**Collected material**
╔══

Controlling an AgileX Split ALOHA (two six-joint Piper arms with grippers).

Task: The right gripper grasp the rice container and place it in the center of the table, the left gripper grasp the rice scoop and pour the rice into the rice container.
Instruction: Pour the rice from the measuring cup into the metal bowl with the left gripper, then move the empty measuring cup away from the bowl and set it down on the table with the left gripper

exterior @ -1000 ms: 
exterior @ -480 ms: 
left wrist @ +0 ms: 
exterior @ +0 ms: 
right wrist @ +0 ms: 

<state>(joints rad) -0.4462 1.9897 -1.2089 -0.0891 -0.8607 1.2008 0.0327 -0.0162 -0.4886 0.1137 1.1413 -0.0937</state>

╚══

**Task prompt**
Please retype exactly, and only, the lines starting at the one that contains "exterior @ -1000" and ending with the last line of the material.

**Result**
exterior @ -1000 ms: 
exterior @ -480 ms: 
left wrist @ +0 ms: 
exterior @ +0 ms: 
right wrist @ +0 ms: 

<state>(joints rad) -0.4462 1.9897 -1.2089 -0.0891 -0.8607 1.2008 0.0327 -0.0162 -0.4886 0.1137 1.1413 -0.0937</state>

That covers the exercise completely.